Buried - Sepolto
C’è chi ha un atteggiamento più understatement e c’è chi invece, come si dice in gergo, se la canta e se la suona. Alla seconda categoria appartiene certamente Rodrigo Cortés, il regista di "Buried – Sepolto" che si è lasciato andare a un catalogo di apprezzamenti entusiastici sul suo secondo lungometraggio dichiarando compiaciuto che è "un grande film", possiede "una sceneggiatura brillante", narra di "una storia fantastica... di grande suspence" e lasciando intendere che il suo cinema è molto vicino ai lavori del geniale e indimenticato Hitchcock. E qualcuno ci è anche cascato, poiché sulla locandina promozionale troneggia una didascalia proveniente dagli Stati Uniti che recita: "Un thriller intelligente pieno di colpi di scena... che renderebbe orgoglioso Alfred Hitchcock". A modesto parere di chi scrive, Sir Alfred non solo non sarebbe orgoglioso ma probabilmente si starà rigirando nella tomba per essere stato accostato a Cortés, il cui stile si distacca piuttosto nettamente dalla cifra stilistica del maestro inglese che manteneva la tensione emotiva altissima centellinando lo shock visivo dietro un’apparente normalità assoluta.

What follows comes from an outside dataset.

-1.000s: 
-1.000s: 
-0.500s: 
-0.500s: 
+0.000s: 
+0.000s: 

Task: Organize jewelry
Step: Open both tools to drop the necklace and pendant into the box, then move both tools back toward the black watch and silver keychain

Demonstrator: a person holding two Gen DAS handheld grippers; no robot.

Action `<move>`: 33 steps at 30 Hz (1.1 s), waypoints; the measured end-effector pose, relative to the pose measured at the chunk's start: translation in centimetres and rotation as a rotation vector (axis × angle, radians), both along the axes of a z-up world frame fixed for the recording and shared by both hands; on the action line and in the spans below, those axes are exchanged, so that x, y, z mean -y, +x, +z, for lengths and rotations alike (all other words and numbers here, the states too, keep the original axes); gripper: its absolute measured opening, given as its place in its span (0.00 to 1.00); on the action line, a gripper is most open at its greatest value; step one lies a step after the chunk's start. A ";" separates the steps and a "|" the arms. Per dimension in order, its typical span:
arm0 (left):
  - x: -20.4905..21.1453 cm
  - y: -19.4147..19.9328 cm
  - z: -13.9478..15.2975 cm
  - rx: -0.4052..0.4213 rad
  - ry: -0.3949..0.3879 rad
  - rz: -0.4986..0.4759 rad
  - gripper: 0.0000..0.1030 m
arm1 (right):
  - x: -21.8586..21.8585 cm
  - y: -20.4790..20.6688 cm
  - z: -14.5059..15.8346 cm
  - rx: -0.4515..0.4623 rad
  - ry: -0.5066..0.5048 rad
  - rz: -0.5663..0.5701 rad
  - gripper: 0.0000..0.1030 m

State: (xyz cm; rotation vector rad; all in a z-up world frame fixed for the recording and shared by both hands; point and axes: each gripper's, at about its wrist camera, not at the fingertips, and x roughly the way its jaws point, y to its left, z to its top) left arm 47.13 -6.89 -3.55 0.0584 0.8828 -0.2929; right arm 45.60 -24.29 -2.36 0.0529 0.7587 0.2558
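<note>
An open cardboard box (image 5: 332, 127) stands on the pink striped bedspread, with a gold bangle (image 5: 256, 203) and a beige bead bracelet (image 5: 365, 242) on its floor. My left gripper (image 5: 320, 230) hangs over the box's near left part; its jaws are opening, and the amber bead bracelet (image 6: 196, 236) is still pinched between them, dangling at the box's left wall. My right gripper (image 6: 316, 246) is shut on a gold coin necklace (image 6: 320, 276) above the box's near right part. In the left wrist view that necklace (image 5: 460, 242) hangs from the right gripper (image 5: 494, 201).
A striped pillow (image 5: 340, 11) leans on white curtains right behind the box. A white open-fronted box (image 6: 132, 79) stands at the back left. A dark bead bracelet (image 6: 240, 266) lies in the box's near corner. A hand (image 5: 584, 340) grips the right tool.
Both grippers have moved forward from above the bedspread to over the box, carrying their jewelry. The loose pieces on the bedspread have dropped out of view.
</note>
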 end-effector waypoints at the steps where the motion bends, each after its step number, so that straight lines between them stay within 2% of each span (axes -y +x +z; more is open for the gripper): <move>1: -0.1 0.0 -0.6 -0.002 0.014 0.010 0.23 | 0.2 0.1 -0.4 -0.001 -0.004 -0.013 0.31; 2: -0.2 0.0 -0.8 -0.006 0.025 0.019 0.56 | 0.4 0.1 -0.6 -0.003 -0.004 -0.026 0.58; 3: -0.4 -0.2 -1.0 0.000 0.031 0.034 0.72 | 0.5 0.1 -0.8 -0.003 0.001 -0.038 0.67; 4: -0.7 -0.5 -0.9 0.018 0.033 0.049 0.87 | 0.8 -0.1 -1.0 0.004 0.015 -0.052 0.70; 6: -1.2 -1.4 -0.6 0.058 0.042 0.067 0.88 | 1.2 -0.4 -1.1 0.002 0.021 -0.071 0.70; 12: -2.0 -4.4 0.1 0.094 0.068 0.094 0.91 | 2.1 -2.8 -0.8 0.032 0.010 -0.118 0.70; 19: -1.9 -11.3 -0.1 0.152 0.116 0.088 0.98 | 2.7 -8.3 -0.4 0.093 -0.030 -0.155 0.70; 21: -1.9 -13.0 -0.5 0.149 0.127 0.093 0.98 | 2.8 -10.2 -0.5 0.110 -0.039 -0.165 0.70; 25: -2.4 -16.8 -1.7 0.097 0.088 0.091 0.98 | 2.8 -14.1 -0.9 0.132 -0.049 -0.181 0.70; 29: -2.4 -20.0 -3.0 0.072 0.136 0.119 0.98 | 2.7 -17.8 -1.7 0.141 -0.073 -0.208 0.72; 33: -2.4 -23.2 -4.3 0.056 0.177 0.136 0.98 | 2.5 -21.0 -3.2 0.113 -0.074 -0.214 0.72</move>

Fatta questa doverosa e necessaria premessa, diciamo subito che il film non è poi così male. L’idea alla base è semplice e le idee immediate spesso sono quelle più efficaci: un uomo americano di nome Paul Conroy (Ryan Reynolds, noto alle cronache per essere il marito di Scarlett Johansson) si risveglia in territorio iracheno sepolto vivo in una cassa di legno contenente un telefono cellulare, un accendino (product placement del marchio Zippo, ndr) e una matita; dovrà capire come è finito lì dentro, ma soprattutto come fare ad uscirne. La forza della pellicola – forse, per alcuni, un limite – è che i suoi 90’ circa di durata sono sviluppati interamente nella penombra dei pochi (a volte...) metri della cassa: senza dubbio un merito quello di essere riusciti a intrattenere lo spettatore in condizioni tanto estreme e insolite. Nella curiosa rappresentazione vanno in scena il terrore in diretta dell’uomo che teme di non riuscire a sopravvivere (convincenti le tecniche di ripresa utilizzate, in particolare gli zoom sul volto sofferente), un po’ di retorica a stelle e strisce (le colpe della guerra pagate dagli innocenti, le istituzioni che cercano di insabbiare la verità o il cinismo delle aziende nella telefonata con il direttore del personale) e alcuni episodi gratuiti inseriti per vivacizzare l’azione (il serpente e il dito mozzato). Resta intensa una perplessità che aleggia durante e dopo la visione: ma chi ha sotterrato l’uomo, per ottenere quello che desiderava, non avrebbe fatto meglio a segregarlo in superficie?
In definitiva, "Buried" è un esperimento coraggioso e interessante, ma se vi aspettate di rivivere quelle atmosfere hitchcockiane tanto pubblicizzate rimarrete a vostra volta seppelliti dalla delusione.
La frase: "Cinque milioni, o rimani lì. Sepolto".